=== Your assignment ===
All entries need to be written out verbatim, with pictures omitted.

Excerpts from a dataset
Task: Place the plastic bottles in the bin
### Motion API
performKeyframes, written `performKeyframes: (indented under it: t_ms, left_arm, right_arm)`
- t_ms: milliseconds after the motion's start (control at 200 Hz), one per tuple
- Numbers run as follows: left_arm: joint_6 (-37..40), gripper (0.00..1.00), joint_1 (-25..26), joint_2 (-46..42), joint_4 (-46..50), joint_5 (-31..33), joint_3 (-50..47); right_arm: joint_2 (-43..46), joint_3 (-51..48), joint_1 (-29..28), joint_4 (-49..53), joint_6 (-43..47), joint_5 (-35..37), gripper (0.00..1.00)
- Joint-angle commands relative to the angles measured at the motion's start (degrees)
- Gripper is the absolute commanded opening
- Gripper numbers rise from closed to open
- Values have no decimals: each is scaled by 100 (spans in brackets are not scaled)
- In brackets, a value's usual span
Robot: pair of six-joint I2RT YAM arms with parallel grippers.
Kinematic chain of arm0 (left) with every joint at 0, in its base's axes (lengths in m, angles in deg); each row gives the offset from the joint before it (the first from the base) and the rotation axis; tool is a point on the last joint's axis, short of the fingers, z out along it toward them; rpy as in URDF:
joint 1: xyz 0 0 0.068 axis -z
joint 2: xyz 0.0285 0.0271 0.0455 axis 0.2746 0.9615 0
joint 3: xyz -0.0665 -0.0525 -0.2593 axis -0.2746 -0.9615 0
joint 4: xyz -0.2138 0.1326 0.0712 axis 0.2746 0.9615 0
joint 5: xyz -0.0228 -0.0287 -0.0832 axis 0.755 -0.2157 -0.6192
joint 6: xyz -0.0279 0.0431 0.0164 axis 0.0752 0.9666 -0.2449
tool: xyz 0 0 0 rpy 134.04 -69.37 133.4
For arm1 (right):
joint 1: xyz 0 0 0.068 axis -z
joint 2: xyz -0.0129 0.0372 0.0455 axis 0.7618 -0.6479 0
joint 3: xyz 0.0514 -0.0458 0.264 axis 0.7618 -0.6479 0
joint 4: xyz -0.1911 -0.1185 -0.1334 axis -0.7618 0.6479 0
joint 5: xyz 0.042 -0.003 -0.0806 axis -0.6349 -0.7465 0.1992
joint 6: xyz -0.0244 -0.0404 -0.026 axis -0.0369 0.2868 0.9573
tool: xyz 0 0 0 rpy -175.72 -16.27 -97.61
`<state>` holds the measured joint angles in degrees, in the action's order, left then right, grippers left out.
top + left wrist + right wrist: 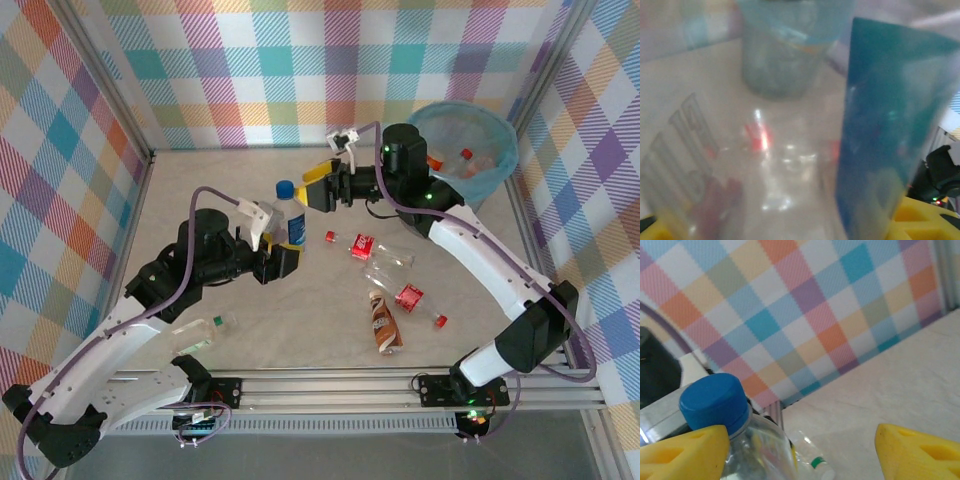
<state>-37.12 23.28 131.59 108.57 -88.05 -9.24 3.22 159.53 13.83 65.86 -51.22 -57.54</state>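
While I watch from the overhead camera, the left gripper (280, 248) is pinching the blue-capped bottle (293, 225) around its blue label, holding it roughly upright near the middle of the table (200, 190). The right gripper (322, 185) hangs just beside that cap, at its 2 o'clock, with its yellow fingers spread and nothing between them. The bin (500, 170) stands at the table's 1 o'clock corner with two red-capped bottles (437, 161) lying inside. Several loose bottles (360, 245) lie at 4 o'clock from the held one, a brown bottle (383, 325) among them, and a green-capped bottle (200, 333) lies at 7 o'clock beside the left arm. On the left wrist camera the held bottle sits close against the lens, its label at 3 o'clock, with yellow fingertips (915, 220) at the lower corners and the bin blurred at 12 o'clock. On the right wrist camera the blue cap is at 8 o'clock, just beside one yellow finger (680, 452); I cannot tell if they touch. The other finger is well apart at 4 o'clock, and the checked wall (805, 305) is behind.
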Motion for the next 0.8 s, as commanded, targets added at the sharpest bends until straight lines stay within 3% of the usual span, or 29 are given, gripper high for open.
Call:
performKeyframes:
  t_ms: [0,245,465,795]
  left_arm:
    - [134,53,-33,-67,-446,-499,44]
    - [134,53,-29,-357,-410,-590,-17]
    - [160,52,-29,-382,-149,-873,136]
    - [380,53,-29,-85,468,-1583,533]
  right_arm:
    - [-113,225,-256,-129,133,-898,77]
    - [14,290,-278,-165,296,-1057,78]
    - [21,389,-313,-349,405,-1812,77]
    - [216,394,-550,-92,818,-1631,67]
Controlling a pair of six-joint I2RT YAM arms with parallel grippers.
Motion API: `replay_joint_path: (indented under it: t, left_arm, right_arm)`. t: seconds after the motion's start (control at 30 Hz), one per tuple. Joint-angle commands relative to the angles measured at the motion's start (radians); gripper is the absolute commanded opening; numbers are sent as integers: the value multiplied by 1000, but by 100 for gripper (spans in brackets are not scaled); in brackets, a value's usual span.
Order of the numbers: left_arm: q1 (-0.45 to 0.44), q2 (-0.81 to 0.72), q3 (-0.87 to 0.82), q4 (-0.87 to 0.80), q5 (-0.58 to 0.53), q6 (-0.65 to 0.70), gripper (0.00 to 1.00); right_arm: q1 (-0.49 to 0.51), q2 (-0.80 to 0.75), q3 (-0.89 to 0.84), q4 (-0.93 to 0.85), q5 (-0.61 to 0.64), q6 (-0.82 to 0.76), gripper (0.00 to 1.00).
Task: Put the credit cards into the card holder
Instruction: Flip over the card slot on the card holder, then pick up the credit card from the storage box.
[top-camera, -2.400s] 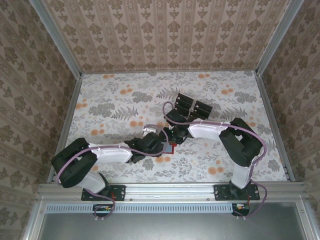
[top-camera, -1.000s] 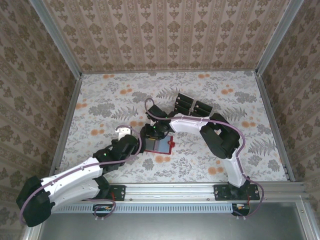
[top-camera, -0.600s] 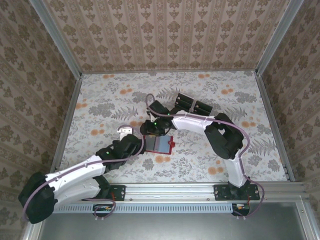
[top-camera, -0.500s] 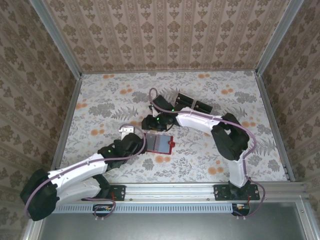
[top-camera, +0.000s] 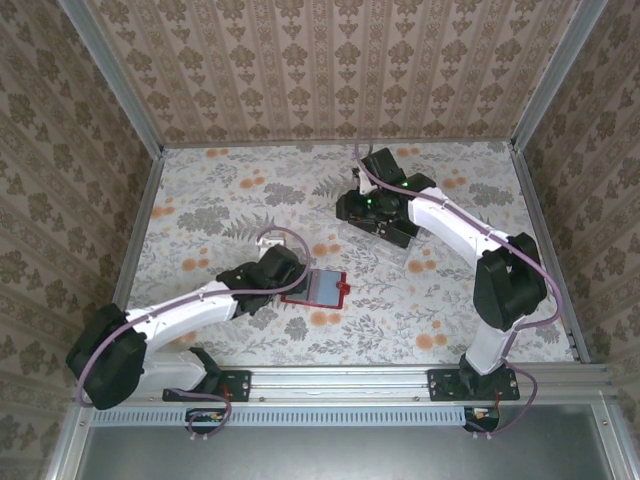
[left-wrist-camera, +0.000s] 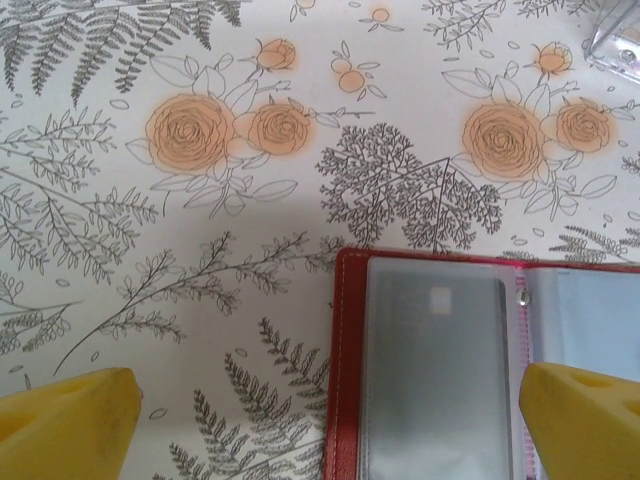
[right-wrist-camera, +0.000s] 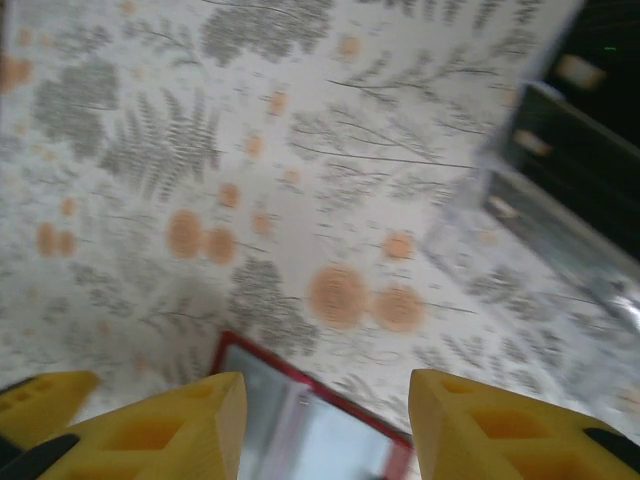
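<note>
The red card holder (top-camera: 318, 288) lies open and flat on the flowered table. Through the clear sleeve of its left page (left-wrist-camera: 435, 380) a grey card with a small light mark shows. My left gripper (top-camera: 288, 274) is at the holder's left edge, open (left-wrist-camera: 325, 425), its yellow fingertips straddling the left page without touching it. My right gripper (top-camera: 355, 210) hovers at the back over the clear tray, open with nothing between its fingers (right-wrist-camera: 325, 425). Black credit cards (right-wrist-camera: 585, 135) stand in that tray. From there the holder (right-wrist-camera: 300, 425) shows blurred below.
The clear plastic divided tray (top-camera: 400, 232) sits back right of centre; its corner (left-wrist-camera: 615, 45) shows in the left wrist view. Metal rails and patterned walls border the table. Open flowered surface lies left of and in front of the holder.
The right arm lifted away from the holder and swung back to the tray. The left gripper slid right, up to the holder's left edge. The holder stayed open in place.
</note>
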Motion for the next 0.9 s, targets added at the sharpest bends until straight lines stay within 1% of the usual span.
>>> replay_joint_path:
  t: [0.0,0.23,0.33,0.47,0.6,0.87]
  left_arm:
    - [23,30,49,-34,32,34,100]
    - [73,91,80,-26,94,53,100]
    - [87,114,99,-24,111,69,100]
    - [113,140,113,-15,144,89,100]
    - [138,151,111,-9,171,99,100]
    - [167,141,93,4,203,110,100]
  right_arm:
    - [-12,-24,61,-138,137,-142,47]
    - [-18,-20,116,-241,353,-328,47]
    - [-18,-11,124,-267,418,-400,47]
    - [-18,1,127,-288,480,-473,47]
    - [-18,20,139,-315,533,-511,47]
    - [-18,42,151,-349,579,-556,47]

=== Expected answer ===
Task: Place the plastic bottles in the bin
### Motion API
performKeyframes, written `performKeyframes: (indented under it: t_ms, left_arm, right_arm)`
- t_ms: milliseconds after the motion's start (control at 200 Hz), one per tuple
- Numbers run as follows: left_arm: joint_6 (-37..40), gripper (0.00..1.00), joint_1 (-25..26), joint_2 (-46..42), joint_4 (-46..50), joint_5 (-31..33), joint_3 (-50..47); right_arm: joint_2 (-43..46), joint_3 (-51..48), joint_1 (-29..28), joint_4 (-49..53), joint_6 (-43..47), joint_5 (-35..37), gripper (0.00..1.00)
- Joint-angle commands relative to the angles measured at the motion's start (degrees)
- Gripper is the absolute commanded opening
- Gripper numbers rise from closed to open
- Values have no decimals: each is scaled by 100 (spans in brackets are not scaled)
- In brackets, a value's usual span
Robot: pair of six-joint I2RT YAM arms with parallel grippers.
Kinematic chain of arm0 (left) with every joint at 0, in its base's axes (lengths in m, angles in deg); each row gives the offset from the joint before it (the first from the base) and the rotation axis; tool is a point on the last joint's axis, short of the fingers, z out along it toward them; rpy as in URDF:
joint 1: xyz 0 0 0.068 axis -z
joint 2: xyz 0.0285 0.0271 0.0455 axis 0.2746 0.9615 0
joint 3: xyz -0.0665 -0.0525 -0.2593 axis -0.2746 -0.9615 0
joint 4: xyz -0.2138 0.1326 0.0712 axis 0.2746 0.9615 0
joint 5: xyz -0.0228 -0.0287 -0.0832 axis 0.755 -0.2157 -0.6192
joint 6: xyz -0.0279 0.0431 0.0164 axis 0.0752 0.9666 -0.2449
tool: xyz 0 0 0 rpy 134.04 -69.37 133.4
For arm1 (right):
joint 1: xyz 0 0 0.068 axis -z
joint 2: xyz -0.0129 0.0372 0.0455 axis 0.7618 -0.6479 0
joint 3: xyz 0.0514 -0.0458 0.264 axis 0.7618 -0.6479 0
joint 4: xyz -0.1911 -0.1185 -0.1334 axis -0.7618 0.6479 0
joint 5: xyz 0.042 -0.003 -0.0806 axis -0.6349 -0.7465 0.1992
joint 6: xyz -0.0244 -0.0404 -0.026 axis -0.0369 0.2868 0.9573
tool: xyz 0 0 0 rpy -175.72 -16.27 -97.61
`<state>` holds the measured joint angles in degrees, in the action's order, left then right, grippers left out.
top + left wrist + right wrist: 
<state>-37.12 23.28 131.59 108.57 -88.05 -9.24 3.22 159.53 13.83 65.86 -51.22 -57.54</state>
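While I watch from the overhead camera, the left gripper (280, 248) is pinching the blue-capped bottle (293, 225) around its blue label, holding it roughly upright near the middle of the table (200, 190). The right gripper (322, 185) hangs just beside that cap, at its 2 o'clock, with its yellow fingers spread and nothing between them. The bin (500, 170) stands at the table's 1 o'clock corner with two red-capped bottles (437, 161) lying inside. Several loose bottles (360, 245) lie at 4 o'clock from the held one, a brown bottle (383, 325) among them, and a green-capped bottle (200, 333) lies at 7 o'clock beside the left arm. On the left wrist camera the held bottle sits close against the lens, its label at 3 o'clock, with yellow fingertips (915, 220) at the lower corners and the bin blurred at 12 o'clock. On the right wrist camera the blue cap is at 8 o'clock, just beside one yellow finger (680, 452); I cannot tell if they touch. The other finger is well apart at 4 o'clock, and the checked wall (805, 305) is behind.
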Motion for the next 0.8 s, as commanded, targets added at the sharpest bends until straight lines stay within 3% of the usual span, or 29 are given, gripper high for open.
Call:
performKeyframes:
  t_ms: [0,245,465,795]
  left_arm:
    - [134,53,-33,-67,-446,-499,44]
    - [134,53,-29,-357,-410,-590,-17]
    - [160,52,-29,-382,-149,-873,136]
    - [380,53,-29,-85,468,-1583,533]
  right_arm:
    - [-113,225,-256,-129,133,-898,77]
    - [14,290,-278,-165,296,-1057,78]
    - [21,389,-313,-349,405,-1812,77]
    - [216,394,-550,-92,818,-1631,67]
Controlling a pair of six-joint I2RT YAM arms with parallel grippers.
Motion API: `replay_joint_path: (indented under it: t, left_arm, right_arm)`. t: seconds after the motion's start (control at 30 Hz), one per tuple. Joint-angle commands relative to the angles measured at the motion's start (radians); gripper is the absolute commanded opening; numbers are sent as integers: the value multiplied by 1000, but by 100 for gripper (spans in brackets are not scaled); in brackets, a value's usual span.
Order of the numbers: left_arm: q1 (-0.45 to 0.44), q2 (-0.81 to 0.72), q3 (-0.87 to 0.82), q4 (-0.87 to 0.80), q5 (-0.58 to 0.53), q6 (-0.65 to 0.70), gripper (0.00 to 1.00); right_arm: q1 (-0.49 to 0.51), q2 (-0.80 to 0.75), q3 (-0.89 to 0.84), q4 (-0.93 to 0.85), q5 (-0.61 to 0.64), q6 (-0.82 to 0.76), gripper (0.00 to 1.00).
Task: Put the credit cards into the card holder
Instruction: Flip over the card slot on the card holder, then pick up the credit card from the storage box.
[top-camera, -2.400s] 
[top-camera, -1.000s] 
[top-camera, -0.600s] 
[top-camera, -0.500s] 
[top-camera, +0.000s] 
[left-wrist-camera, +0.000s] 
[right-wrist-camera, +0.000s] 
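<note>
The red card holder (top-camera: 318, 288) lies open and flat on the flowered table. Through the clear sleeve of its left page (left-wrist-camera: 435, 380) a grey card with a small light mark shows. My left gripper (top-camera: 288, 274) is at the holder's left edge, open (left-wrist-camera: 325, 425), its yellow fingertips straddling the left page without touching it. My right gripper (top-camera: 355, 210) hovers at the back over the clear tray, open with nothing between its fingers (right-wrist-camera: 325, 425). Black credit cards (right-wrist-camera: 585, 135) stand in that tray. From there the holder (right-wrist-camera: 300, 425) shows blurred below.
The clear plastic divided tray (top-camera: 400, 232) sits back right of centre; its corner (left-wrist-camera: 615, 45) shows in the left wrist view. Metal rails and patterned walls border the table. Open flowered surface lies left of and in front of the holder.
The right arm lifted away from the holder and swung back to the tray. The left gripper slid right, up to the holder's left edge. The holder stayed open in place.
</note>
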Motion for the next 0.9 s, targets added at the sharpest bends until straight lines stay within 1% of the usual span.
>>> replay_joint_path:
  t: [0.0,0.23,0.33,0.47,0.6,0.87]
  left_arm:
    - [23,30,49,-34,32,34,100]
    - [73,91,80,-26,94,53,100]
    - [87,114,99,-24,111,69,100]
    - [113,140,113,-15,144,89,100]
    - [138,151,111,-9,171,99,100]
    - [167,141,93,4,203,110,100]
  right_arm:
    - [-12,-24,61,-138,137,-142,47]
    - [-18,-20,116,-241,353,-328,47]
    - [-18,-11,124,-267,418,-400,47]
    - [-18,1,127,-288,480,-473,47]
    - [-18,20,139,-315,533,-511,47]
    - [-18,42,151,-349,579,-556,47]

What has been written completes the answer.